-------- INFORMATION SHOWN

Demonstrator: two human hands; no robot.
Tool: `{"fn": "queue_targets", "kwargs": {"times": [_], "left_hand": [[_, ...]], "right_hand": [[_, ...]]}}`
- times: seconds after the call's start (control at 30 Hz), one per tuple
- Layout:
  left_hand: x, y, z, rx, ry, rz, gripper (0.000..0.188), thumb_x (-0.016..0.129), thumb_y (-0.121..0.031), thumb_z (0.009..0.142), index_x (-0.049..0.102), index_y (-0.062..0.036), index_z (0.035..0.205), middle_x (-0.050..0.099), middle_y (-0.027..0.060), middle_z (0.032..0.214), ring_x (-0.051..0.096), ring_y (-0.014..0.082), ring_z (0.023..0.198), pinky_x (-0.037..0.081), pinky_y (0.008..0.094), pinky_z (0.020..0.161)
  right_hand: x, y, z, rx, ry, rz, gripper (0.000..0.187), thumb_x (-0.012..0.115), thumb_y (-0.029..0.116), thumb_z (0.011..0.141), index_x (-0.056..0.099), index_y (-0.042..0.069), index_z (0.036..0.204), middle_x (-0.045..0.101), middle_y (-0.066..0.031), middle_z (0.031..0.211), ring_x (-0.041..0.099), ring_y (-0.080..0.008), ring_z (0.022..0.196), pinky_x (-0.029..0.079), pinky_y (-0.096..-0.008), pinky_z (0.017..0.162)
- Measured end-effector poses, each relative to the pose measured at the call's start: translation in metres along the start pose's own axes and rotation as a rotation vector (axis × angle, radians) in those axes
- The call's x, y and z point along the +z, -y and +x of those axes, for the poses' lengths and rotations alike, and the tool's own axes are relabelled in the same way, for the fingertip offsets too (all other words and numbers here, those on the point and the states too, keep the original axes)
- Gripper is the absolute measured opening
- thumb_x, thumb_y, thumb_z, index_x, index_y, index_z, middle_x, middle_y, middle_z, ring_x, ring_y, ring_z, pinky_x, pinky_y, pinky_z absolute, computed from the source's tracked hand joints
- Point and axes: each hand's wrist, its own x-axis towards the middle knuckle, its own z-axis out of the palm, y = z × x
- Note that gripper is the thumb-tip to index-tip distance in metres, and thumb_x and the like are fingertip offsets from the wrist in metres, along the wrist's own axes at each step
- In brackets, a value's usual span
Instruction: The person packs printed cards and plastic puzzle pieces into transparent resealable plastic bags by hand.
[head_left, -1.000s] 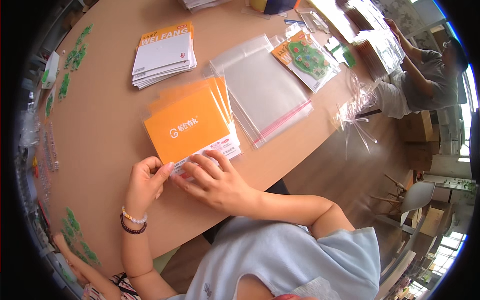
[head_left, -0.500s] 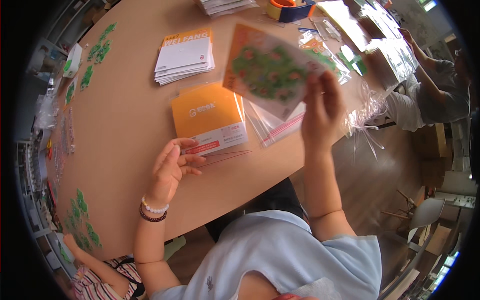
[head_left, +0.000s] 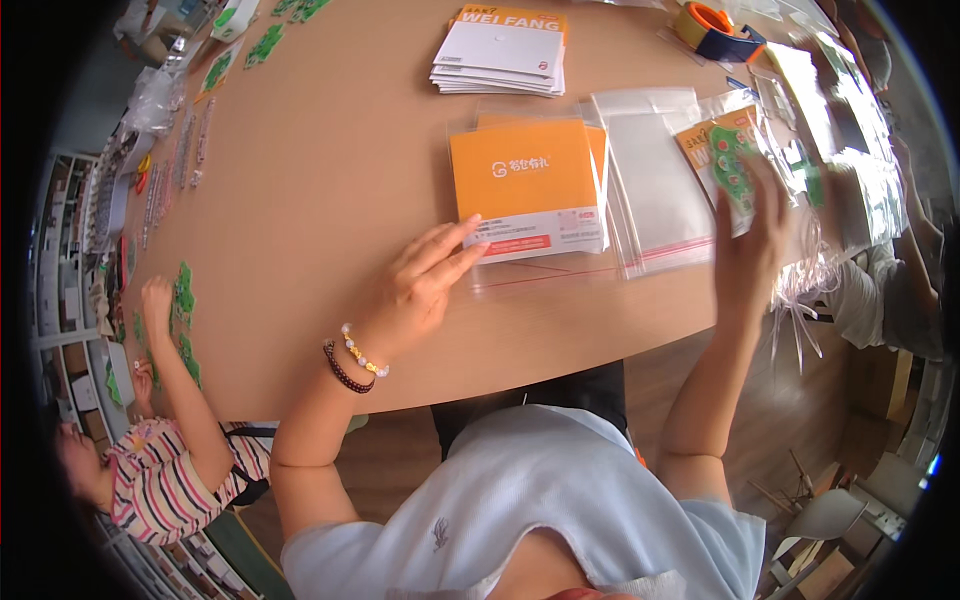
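Note:
An orange-and-white card (head_left: 525, 170) in a clear plastic sleeve lies in front of me, with another orange card partly under it. My left hand (head_left: 425, 280) rests its outstretched fingertips on the card's lower left corner. To the right, my right hand (head_left: 750, 230) is over a bagged card with green cut-out pieces (head_left: 733, 165), its fingers apart and slightly blurred. That hand hides the bag's lower part. Between the hands lie clear, empty plastic bags (head_left: 655, 190) with a red seal strip.
A stack of white and orange cards (head_left: 500, 60) is farther back. A tape dispenser (head_left: 722, 35) stands at the back right, near shiny plastic packs (head_left: 868, 190). At the left, another person in a striped shirt (head_left: 165, 480) reaches toward green pieces (head_left: 184, 295).
My right hand has lowered the bagged card from mid-air onto the right side of the table. My left hand has come down onto the orange-and-white card. The whole view has shifted.

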Motion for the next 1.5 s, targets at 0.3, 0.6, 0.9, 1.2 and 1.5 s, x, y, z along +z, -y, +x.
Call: {"fn": "queue_targets", "kwargs": {"times": [0.3, 0.6, 0.9, 1.2, 1.5], "left_hand": [[0.002, -0.005, 0.001, 0.195, -0.024, 0.306, 0.037, 0.063, -0.002, 0.077, 0.065, -0.0080, 0.114, 0.057, 0.0088, 0.128, 0.056, 0.0283, 0.112, 0.046, 0.0385, 0.093], [-0.006, -0.001, 0.004, 0.250, 0.043, 0.552, 0.029, 0.057, -0.007, 0.087, 0.064, -0.0048, 0.115, 0.056, 0.0117, 0.130, 0.056, 0.0265, 0.114, 0.045, 0.0401, 0.091], [0.006, -0.003, -0.002, 0.243, 0.049, 0.558, 0.043, 0.068, -0.019, 0.081, 0.060, -0.0083, 0.122, 0.056, 0.0125, 0.130, 0.056, 0.0256, 0.114, 0.040, 0.0412, 0.093], [0.005, -0.016, 0.005, 0.255, 0.024, 0.655, 0.042, 0.068, -0.020, 0.083, 0.060, -0.0100, 0.123, 0.056, 0.0119, 0.130, 0.058, 0.0226, 0.102, 0.038, 0.0373, 0.084], [0.003, -0.032, -0.009, 0.314, -0.055, 0.632, 0.018, 0.066, -0.011, 0.082, 0.068, -0.0110, 0.099, 0.066, 0.0061, 0.112, 0.059, 0.0187, 0.096, 0.039, 0.0335, 0.081]], "right_hand": [[0.030, 0.100, -0.056, -0.607, 0.789, 0.264, 0.027, 0.058, 0.008, 0.074, 0.060, -0.002, 0.099, 0.058, -0.0092, 0.096, 0.058, -0.0219, 0.088, 0.053, -0.0313, 0.074], [0.063, 0.100, -0.052, -0.800, 0.693, 0.250, 0.019, 0.062, 0.011, 0.074, 0.058, -0.001, 0.088, 0.058, -0.0110, 0.086, 0.062, -0.0208, 0.074, 0.049, -0.0326, 0.055], [-0.024, -0.012, -0.059, 0.392, 0.310, 1.514, 0.010, 0.057, 0.011, 0.090, 0.055, 0.002, 0.084, 0.053, -0.0135, 0.107, 0.061, -0.0184, 0.077, 0.050, -0.0319, 0.072], [-0.082, -0.175, -0.067, 0.451, -0.005, -0.339, 0.017, 0.068, 0.020, 0.082, 0.065, 0.006, 0.091, 0.057, -0.0081, 0.094, 0.058, -0.0190, 0.076, 0.047, -0.0330, 0.067], [-0.097, -0.145, -0.059, 0.314, 0.105, -0.356, 0.020, 0.057, 0.005, 0.087, 0.066, 0.006, 0.104, 0.059, -0.0128, 0.099, 0.058, -0.0291, 0.092, 0.046, -0.0355, 0.080]]}}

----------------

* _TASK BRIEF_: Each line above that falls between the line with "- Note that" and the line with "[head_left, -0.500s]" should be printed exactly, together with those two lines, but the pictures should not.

* _WORKED SOLUTION_:
- Note that gripper is the thumb-tip to index-tip distance in metres, and thumb_x and the like are fingertip offsets from the wrist in metres, along the wrist's own axes at each step
- In brackets, a value's usual span
Instruction: The person packs printed cards and plastic puzzle pieces into transparent resealable plastic bags by hand.
[head_left, -1.000s] 
[head_left, -0.500s] 

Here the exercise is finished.